Task details:
Where a line below has the string "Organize" in it, include it in the count, and give that count alone.

Listed entries:
§

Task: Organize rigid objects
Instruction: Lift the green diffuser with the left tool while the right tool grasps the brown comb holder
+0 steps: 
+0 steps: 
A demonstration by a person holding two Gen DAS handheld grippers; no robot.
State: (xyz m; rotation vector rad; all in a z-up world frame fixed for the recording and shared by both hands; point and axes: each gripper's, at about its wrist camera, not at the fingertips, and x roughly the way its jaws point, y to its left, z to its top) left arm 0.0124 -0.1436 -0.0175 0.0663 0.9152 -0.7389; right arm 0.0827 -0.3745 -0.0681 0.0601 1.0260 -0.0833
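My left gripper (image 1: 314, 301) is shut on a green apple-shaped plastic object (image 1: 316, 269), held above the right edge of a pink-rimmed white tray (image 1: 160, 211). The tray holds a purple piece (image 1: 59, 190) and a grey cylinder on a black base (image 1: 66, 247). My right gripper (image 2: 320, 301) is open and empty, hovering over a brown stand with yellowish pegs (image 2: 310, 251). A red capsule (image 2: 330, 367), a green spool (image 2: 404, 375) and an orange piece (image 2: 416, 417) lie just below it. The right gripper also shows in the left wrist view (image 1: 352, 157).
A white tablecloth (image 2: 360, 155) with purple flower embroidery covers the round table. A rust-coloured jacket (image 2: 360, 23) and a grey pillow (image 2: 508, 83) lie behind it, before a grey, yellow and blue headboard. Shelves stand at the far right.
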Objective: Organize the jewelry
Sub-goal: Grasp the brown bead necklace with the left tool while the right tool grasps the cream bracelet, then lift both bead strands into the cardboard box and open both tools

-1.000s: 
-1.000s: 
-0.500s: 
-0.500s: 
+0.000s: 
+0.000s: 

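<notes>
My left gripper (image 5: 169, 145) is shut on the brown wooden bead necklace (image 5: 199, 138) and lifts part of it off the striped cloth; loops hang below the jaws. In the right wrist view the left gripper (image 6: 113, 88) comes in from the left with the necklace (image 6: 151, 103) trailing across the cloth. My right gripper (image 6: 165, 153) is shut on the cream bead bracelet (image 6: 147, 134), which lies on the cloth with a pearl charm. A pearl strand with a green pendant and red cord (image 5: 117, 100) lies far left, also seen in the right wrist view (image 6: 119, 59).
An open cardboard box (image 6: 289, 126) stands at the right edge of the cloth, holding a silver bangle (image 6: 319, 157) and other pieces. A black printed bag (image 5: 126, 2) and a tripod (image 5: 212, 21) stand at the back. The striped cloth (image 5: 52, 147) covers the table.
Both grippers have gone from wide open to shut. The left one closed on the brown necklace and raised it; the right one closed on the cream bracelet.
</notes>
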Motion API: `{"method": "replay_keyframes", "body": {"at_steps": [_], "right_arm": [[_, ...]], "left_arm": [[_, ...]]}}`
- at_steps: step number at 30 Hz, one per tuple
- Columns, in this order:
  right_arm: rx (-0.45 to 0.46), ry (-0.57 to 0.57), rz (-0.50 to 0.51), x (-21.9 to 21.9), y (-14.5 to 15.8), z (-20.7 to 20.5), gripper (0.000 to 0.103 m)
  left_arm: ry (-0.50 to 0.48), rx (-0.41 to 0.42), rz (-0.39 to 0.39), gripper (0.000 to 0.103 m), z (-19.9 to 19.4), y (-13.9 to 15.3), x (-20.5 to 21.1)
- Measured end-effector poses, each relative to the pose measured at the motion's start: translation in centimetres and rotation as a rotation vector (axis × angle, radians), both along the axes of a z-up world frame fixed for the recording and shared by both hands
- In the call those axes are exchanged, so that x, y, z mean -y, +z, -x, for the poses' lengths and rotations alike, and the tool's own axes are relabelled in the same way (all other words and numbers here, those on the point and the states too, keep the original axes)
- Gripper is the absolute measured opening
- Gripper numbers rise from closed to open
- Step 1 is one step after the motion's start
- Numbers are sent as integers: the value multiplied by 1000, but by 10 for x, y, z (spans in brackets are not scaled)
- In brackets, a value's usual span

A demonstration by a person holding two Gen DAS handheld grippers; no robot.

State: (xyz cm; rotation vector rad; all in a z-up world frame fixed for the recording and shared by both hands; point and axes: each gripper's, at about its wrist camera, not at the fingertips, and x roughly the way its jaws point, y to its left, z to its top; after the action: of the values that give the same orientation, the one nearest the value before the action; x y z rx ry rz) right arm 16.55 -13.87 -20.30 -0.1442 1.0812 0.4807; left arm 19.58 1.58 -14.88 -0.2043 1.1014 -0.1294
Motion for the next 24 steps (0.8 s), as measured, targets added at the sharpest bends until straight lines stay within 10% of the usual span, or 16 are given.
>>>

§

Output:
2